[WHAT THE TASK ASKS]
With the material below, print exactly the lines between the line holding "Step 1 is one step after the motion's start" and the line holding "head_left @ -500", inclusive. Add nothing else.

^^^^^^^^

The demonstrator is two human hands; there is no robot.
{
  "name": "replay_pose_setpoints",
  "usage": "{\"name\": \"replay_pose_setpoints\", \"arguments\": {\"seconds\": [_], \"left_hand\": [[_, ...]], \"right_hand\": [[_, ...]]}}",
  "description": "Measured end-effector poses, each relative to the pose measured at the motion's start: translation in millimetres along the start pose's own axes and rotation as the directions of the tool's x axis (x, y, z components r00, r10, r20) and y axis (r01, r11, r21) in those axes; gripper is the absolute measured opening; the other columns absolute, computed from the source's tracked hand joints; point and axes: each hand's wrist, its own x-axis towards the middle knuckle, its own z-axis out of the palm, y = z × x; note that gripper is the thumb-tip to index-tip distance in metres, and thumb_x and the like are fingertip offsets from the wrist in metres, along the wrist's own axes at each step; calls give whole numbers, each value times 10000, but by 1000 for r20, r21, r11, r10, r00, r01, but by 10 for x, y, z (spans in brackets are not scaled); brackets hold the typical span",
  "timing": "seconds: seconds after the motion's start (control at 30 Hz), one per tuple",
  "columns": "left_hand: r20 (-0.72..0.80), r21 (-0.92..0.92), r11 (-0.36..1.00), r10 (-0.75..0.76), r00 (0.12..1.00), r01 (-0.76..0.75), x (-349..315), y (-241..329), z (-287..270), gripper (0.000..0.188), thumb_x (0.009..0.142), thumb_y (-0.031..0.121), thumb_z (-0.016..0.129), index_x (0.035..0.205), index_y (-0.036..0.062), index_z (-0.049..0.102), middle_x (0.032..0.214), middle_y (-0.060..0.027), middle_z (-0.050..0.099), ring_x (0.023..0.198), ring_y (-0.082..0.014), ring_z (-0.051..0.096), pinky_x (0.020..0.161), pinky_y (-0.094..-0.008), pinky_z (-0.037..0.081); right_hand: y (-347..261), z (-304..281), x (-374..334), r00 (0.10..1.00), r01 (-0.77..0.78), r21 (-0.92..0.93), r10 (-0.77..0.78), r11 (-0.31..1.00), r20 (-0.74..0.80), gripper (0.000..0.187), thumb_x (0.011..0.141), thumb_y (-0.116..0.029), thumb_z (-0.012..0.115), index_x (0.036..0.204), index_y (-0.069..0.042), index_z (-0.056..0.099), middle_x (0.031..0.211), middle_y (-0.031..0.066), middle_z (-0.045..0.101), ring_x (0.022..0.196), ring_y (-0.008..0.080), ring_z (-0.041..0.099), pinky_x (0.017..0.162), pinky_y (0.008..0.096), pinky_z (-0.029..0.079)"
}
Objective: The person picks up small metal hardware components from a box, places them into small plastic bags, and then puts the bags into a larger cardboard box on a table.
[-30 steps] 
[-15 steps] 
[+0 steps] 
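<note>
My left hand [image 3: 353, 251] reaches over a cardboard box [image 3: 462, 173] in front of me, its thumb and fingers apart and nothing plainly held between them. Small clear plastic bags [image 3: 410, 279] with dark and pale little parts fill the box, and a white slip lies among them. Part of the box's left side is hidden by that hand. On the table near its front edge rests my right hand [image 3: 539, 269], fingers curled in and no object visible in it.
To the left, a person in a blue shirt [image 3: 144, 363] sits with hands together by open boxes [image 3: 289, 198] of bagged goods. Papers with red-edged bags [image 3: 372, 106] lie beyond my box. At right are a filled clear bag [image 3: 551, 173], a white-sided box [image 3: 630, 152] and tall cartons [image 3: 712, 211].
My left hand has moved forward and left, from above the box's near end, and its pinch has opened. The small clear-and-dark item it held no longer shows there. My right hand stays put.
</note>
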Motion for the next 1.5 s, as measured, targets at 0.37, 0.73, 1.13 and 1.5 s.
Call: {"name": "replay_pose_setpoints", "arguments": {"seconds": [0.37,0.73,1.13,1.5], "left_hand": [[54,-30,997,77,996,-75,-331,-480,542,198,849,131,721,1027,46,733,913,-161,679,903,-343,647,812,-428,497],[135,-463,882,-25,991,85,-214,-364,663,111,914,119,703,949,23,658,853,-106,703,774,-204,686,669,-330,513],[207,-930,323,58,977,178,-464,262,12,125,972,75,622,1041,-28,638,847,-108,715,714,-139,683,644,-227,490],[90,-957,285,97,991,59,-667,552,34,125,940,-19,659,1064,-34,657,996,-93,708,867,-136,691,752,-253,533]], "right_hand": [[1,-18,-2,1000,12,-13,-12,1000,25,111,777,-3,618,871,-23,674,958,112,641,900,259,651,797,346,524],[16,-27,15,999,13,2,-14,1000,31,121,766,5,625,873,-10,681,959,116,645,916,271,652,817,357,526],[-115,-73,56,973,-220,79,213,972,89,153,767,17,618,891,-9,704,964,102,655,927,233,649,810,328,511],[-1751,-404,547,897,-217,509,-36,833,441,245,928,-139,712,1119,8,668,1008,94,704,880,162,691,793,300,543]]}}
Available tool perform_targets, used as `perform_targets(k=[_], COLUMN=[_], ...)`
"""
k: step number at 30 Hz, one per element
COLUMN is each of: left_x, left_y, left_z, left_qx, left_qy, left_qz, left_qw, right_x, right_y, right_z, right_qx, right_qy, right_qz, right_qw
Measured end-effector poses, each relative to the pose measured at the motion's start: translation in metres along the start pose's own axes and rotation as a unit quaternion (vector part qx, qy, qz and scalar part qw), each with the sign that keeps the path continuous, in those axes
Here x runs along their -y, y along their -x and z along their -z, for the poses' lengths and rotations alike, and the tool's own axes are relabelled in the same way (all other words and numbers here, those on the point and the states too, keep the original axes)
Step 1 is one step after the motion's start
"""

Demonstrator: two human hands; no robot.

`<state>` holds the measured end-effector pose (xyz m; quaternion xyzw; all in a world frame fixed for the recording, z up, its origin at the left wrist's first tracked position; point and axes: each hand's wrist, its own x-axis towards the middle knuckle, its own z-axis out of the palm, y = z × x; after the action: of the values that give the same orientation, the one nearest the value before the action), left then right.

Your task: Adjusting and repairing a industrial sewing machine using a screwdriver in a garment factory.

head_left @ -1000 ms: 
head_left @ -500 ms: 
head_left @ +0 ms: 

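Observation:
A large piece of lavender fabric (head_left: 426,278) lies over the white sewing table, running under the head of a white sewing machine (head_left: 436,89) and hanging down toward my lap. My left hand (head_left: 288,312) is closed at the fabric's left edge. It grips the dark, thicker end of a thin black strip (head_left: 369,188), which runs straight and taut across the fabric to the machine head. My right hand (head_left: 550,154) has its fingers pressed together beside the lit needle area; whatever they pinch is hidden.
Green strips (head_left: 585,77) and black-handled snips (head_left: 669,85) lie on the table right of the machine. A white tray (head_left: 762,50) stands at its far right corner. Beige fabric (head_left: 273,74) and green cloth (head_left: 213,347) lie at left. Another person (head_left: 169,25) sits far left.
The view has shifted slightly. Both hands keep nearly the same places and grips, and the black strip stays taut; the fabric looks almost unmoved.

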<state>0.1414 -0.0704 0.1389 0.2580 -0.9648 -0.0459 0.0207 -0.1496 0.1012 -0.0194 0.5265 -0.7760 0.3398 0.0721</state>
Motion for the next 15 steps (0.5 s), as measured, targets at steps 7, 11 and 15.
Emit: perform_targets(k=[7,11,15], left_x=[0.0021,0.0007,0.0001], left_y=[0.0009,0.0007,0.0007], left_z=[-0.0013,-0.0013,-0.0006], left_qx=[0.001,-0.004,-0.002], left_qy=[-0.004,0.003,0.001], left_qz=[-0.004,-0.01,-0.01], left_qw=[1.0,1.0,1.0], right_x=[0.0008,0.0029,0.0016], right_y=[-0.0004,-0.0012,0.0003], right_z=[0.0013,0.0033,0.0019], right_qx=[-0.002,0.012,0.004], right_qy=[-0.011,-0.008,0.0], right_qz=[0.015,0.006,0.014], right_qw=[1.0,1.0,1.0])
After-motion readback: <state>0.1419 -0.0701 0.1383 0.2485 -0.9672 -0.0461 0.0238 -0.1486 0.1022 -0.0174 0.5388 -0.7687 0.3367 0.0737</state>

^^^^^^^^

[REPLY]
Step 1 is one step after the motion's start
"""

Demonstrator: two human hands; no robot.

`<state>` holds the measured end-effector pose (xyz m; quaternion xyzw; all in a world frame fixed for the recording, z up, its origin at the left wrist's first tracked position; point and axes: each hand's wrist, its own x-axis towards the middle knuckle, its own z-axis out of the palm, y = z × x; after the action: of the values that give the same orientation, the one nearest the value before the action), left then right.

Your task: Adjusting and repairing a industrial sewing machine using a screwdriver in a garment factory.

head_left @ -1000 ms: 
head_left @ -500 ms: 

The output is complete.